人気アプリ作家・西麻布よしこが挑む! 平成二十五年訳 『源氏物語』紫式部 (十七)

平安時代に誕生した名作『源氏物語』(げんじものがたり)が、平成25年度版訳で甦ります!

桐壺 第三章 光る源氏の物語 第六段 源氏元服(十二歳) (二)

源氏の加冠役の大臣には、皇女である妻との間に、大切に育てられている一人娘がいらっしゃいました。

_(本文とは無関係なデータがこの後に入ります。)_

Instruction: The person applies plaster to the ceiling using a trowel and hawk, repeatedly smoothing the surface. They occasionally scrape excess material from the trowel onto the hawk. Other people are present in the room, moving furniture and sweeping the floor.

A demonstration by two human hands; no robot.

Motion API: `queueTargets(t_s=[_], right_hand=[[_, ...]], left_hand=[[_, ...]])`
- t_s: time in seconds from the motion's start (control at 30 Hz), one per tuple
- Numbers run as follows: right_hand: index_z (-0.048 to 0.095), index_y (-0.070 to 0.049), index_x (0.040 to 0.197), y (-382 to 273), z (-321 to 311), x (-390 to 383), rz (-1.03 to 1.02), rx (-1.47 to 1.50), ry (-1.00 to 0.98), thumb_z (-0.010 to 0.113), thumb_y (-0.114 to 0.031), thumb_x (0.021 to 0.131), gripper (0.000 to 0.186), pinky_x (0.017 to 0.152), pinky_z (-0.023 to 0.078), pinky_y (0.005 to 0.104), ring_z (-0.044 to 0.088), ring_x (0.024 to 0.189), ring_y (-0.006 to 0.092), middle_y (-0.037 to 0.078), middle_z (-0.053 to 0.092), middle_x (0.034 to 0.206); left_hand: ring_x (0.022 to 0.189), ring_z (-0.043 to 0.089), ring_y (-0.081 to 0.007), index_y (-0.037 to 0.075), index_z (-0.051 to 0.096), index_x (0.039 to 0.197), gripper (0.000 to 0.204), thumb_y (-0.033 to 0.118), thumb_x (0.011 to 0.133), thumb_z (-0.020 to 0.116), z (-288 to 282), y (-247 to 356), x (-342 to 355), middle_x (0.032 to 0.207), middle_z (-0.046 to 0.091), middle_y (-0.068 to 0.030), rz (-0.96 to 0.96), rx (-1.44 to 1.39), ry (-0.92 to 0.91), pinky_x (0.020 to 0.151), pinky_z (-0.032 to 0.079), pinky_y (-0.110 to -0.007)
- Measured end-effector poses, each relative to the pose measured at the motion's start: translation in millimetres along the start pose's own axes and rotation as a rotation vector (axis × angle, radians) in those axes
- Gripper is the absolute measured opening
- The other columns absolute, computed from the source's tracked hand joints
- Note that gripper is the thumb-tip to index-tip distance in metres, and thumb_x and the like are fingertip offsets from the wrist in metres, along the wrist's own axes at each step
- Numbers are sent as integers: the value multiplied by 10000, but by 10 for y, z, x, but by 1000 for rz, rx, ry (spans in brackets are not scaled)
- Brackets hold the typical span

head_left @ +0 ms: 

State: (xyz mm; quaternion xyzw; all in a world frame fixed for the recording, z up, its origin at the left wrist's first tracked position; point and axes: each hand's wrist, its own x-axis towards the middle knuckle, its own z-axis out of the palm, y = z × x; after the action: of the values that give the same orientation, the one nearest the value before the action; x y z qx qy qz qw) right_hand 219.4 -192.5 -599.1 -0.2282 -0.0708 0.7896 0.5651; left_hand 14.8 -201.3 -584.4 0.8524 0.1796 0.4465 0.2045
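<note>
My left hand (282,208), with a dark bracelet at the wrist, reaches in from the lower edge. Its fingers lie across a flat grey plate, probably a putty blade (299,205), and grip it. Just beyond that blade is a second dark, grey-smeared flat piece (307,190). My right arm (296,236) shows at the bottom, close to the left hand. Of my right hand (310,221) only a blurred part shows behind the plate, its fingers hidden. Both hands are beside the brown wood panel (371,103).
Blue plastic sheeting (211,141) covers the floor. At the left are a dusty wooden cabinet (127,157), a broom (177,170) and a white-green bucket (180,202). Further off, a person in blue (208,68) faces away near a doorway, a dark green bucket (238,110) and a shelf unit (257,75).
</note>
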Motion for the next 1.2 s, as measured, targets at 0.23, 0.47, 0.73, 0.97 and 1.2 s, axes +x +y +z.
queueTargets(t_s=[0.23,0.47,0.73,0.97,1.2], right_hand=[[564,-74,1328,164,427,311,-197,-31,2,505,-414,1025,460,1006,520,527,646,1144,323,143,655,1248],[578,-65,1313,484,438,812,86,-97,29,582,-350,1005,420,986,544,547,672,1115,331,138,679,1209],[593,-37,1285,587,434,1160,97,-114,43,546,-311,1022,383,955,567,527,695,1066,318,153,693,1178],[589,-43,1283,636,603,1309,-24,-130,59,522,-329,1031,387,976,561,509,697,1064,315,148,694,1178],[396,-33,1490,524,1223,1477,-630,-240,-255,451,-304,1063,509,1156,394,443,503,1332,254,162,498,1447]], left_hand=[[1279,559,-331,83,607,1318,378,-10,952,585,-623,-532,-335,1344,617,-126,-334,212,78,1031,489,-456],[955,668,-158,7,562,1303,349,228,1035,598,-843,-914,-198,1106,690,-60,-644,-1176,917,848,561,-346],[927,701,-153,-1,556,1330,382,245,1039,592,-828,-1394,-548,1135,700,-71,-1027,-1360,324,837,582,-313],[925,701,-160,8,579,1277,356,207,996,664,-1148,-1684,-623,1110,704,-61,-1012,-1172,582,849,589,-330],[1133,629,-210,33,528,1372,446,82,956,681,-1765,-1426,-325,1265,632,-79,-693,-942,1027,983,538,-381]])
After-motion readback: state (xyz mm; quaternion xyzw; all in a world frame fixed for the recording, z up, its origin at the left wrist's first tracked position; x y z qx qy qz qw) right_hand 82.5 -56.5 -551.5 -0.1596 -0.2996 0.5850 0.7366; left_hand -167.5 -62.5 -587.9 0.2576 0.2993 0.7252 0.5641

東宮からのお声もあったのですが、躊躇されていたのは、源氏のほうへ姫君を差し上げようというお気持ちがあったからです。

内裏にて帝のお気持ちを確認してみたところ、「ならば、この折に後見人もいないようなので、添い寝でもさせてはどうか」と促してくださり、大臣もそのようにお考えになっていたのです。

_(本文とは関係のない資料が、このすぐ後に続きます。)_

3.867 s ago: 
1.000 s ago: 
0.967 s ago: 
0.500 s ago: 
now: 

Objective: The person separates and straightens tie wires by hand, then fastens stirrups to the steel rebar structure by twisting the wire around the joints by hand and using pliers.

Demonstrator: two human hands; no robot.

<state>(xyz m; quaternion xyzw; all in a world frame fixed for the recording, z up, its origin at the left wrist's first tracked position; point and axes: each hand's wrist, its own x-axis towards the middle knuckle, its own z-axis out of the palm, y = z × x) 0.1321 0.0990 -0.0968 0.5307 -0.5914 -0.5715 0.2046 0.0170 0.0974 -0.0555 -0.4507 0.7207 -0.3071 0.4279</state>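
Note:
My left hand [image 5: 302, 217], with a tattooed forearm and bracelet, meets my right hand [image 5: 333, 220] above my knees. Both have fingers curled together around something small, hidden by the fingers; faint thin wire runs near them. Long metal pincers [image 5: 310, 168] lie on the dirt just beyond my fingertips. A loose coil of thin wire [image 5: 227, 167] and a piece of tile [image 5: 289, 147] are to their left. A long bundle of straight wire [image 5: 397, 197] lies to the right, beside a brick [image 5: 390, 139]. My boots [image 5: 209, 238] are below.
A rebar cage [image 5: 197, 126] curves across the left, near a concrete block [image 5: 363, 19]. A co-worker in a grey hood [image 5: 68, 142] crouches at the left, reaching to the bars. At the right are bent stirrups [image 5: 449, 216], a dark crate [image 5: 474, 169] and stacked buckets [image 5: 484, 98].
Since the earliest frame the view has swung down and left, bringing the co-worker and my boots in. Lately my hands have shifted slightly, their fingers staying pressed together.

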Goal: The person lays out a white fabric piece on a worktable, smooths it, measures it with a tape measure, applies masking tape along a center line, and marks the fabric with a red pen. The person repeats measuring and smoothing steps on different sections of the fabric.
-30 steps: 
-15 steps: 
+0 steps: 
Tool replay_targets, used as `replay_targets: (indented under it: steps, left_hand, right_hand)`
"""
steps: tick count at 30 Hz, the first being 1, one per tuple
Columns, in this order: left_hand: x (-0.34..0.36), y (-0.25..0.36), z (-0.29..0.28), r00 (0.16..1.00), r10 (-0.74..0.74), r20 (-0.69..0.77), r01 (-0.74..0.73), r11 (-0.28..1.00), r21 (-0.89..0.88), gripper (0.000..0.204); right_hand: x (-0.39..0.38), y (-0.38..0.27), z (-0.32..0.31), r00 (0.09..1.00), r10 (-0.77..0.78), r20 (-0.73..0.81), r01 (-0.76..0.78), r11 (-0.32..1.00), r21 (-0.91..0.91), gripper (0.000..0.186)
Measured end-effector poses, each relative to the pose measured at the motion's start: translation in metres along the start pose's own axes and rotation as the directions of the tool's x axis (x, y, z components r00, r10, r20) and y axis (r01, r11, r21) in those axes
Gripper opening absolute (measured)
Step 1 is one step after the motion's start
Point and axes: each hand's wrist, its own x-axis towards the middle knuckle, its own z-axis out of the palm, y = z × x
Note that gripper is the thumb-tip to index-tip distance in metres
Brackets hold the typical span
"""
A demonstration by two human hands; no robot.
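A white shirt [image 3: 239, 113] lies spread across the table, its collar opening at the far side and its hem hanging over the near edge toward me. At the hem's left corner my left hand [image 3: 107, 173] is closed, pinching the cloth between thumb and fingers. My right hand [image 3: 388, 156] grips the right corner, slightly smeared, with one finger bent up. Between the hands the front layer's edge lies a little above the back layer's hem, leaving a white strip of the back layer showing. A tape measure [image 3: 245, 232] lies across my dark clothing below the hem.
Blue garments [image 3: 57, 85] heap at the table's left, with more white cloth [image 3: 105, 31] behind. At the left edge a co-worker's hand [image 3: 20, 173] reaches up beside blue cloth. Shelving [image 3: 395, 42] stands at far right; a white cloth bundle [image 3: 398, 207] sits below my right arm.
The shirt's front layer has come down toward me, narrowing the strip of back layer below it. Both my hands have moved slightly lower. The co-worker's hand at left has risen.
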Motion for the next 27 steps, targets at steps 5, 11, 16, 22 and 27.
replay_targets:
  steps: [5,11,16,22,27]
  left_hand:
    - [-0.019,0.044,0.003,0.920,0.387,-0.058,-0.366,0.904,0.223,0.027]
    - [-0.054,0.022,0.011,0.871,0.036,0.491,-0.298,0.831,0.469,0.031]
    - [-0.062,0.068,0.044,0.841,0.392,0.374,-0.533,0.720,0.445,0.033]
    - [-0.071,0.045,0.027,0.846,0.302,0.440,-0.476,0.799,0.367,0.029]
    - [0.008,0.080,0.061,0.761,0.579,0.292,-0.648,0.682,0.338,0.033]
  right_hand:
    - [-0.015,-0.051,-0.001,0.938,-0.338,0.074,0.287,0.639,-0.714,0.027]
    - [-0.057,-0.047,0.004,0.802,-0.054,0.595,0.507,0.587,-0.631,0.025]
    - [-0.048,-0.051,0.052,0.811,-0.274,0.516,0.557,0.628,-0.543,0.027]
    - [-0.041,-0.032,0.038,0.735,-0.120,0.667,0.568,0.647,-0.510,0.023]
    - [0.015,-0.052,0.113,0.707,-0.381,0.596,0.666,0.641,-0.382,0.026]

元服の儀では、人々がご休息所へと退出し、酒などが振舞われるとき、親王方々のお席の末席に、源氏はお座りになりました。
大臣が乗り気で姫君について申し上げたのですが、源氏の君はこれにかんして慎ましい年ごろのため、どちらともお返事はいただけませんでした。

内侍が、大臣へ、帝からの文書を届けにきました。
御前に参られるようにとのことでしたので、大臣は帝の御前へと参られました。命婦たちが御前から運び、ご祝儀の品物を、大臣へと運びました。
白い大袿に御衣装一領は、通常どおりの品物でした。

大臣が酒の盃を賜るとき、帝がさりげなく、

いときなき 初元結ひに 長き世を 契る心は 結びこめつや
(まだ早い年頃で、元服での初めての縁談だが、長い世を共に過ごす約束を、固めたのか)

とお詠みになり、そのお心遣いで、大臣を驚かせたまいました。

大臣は、
結びつる 心も深き 元結ひに 濃き紫の 色し褪せずは
(紫の高貴な色があせることがなければ、元服の縁談は、絆も心も深く繋がっていくでしょう)

と返歌を贈り、清涼殿の階段を下って、拝礼されました。

このとき大臣は、帝から左馬寮の馬と蔵人所の鷹を賜りたまいました。
階段に並んだ順に、親王や上達部たちは、お祝儀の品々を賜りたまいました。

その日の御前の折り詰めのお料理や、籠詰めのものなどは、帝のご命令によって右大臣によりあつらえられたものでした。
一般の官吏への食事や、ご祝儀を入れるからびつなど、場所がふさがるほどの品物の数々は、東宮の元服よりも勝っていました。

確かに、源氏の君の元服は、かえって限りなく威厳であったのです。